** RECORDS FOR THE EXERCISE follows **
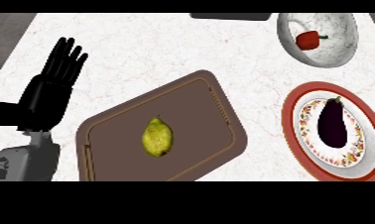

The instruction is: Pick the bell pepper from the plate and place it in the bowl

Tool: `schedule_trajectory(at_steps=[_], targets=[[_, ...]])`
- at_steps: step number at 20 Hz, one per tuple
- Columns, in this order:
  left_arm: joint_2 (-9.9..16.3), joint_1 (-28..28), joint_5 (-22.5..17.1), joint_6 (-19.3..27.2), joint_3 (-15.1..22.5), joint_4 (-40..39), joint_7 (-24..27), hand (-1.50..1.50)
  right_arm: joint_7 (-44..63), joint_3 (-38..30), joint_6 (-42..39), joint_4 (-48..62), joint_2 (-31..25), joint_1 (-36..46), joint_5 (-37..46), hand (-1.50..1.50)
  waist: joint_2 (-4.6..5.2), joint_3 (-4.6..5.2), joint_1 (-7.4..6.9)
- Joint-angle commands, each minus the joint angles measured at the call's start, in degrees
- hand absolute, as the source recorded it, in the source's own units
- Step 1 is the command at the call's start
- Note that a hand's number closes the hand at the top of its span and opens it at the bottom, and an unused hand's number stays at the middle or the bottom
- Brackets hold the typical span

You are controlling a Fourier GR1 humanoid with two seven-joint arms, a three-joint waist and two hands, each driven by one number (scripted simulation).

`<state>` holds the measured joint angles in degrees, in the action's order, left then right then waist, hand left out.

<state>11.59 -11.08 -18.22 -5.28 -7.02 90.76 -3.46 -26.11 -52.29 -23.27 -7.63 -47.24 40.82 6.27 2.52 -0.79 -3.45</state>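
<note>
From my seat the job looks done, or very nearly: the red bell pepper (310, 40) lies inside the white marbled bowl (338, 53) at the upper right of the tabletop (147, 44), resting against the bowl's inner wall with its green stem pointing right. The red-rimmed patterned plate (302, 134) just below the bowl carries only a dark purple eggplant (333, 123), lying lengthwise along the plate's middle, so nothing of the pepper is left there to fetch. I see my left hand (55, 77) at the left edge, fingers straight and spread, pointing up the view, holding nothing; it sits well apart from every object and I read it as resting. My right hand does not show anywhere in this view, so I can say nothing of its fingers. In the middle of the tabletop a brown cutting board (212, 94) lies at an angle with a yellow-green lemon (157, 136) on it, and neither has any part in the task. A dark object (230, 16) is cut off by the top of the view and I cannot tell what it is. As I judge it, all that may remain is confirming the pepper sits settled in the bowl.
</note>
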Motion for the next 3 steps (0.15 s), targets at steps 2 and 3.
schedule_trajectory(at_steps=[2,3], targets=[[-1.4,0.7,1.0,0.5,0.9,-0.3,1.5,0.00,-0.9,-0.1,-5.7,0.1,-1.6,-4.3,-0.2,-1.50,-0.18,-0.03,0.13],[-0.2,1.1,-0.3,-1.0,0.1,-0.7,0.9,0.00,-1.4,-0.1,-6.2,0.1,-2.0,-5.6,-0.2,-1.50,-0.09,-0.07,0.02]])
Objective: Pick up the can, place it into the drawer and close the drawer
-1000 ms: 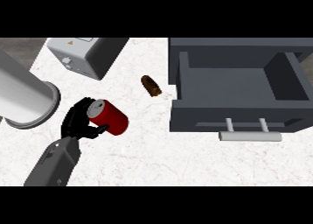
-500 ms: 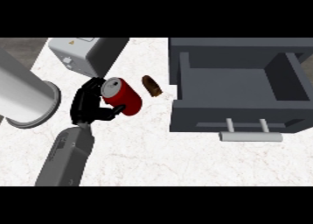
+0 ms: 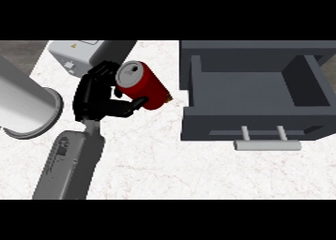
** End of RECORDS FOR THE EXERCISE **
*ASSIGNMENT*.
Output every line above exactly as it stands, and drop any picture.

*SOLUTION TO THE PROBLEM*.
The instruction is: Pick the bell pepper from the plate and place it in the bowl

Tool: `schedule_trajectory(at_steps=[_], targets=[[_, ...]])`
- at_steps: step number at 20 Hz, one per tuple
- Columns, in this order:
  left_arm: joint_2 (-9.9..16.3), joint_1 (-28..28), joint_5 (-22.5..17.1), joint_6 (-19.3..27.2), joint_3 (-15.1..22.5), joint_4 (-40..39), joint_7 (-24..27), hand (-1.50..1.50)
  right_arm: joint_7 (-44..63), joint_3 (-38..30), joint_6 (-42..39), joint_4 (-48..62), joint_2 (-31..25), joint_1 (-36..46), joint_5 (-37..46), hand (-1.50..1.50)
  waist: joint_2 (-4.6..5.2), joint_3 (-4.6..5.2), joint_1 (-7.4..6.9)
- Joint-angle commands, each minus the joint angles measured at the call's start, in degrees
- hand absolute, as the source recorded it, in the source's own units
- Step 1 is the command at the call's start
- Note that a hand's number closes the hand at the top of its span and opens it at the bottom, and an unused hand's number stays at the middle or the bottom
- Brackets hold the typical span

You are controlling a Fourier GR1 humanoid with two seven-joint arms, a three-joint waist and two hands, each driven by one number (scripted simulation).

`<state>` holds the measured joint angles in degrees, in the action's order, left then right then waist, hand left out.

<state>11.59 -11.08 -18.22 -5.28 -7.02 90.76 -3.46 -26.11 -52.29 -23.27 -7.63 -47.24 40.82 6.27 2.52 -0.79 -3.45</state>
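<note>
From my seat the job looks done, or very nearly: the red bell pepper (310, 40) lies inside the white marbled bowl (338, 53) at the upper right of the tabletop (147, 44), resting against the bowl's inner wall with its green stem pointing right. The red-rimmed patterned plate (302, 134) just below the bowl carries only a dark purple eggplant (333, 123), lying lengthwise along the plate's middle, so nothing of the pepper is left there to fetch. I see my left hand (55, 77) at the left edge, fingers straight and spread, pointing up the view, holding nothing; it sits well apart from every object and I read it as resting. My right hand does not show anywhere in this view, so I can say nothing of its fingers. In the middle of the tabletop a brown cutting board (212, 94) lies at an angle with a yellow-green lemon (157, 136) on it, and neither has any part in the task. A dark object (230, 16) is cut off by the top of the view and I cannot tell what it is. As I judge it, all that may remain is confirming the pepper sits settled in the bowl.
</note>
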Motion for the next 3 steps (0.15 s), targets at steps 2 and 3.
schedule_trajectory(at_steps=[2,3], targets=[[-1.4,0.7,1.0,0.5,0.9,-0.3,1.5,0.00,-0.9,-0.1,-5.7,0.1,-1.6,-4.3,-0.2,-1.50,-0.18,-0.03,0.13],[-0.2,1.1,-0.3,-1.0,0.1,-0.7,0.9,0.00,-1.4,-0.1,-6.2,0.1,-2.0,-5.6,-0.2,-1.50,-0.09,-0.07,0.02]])
Objective: Pick up the can, place it into the drawer and close the drawer
-1000 ms: 
-500 ms: 
+0 ms: 

The exercise is now complete.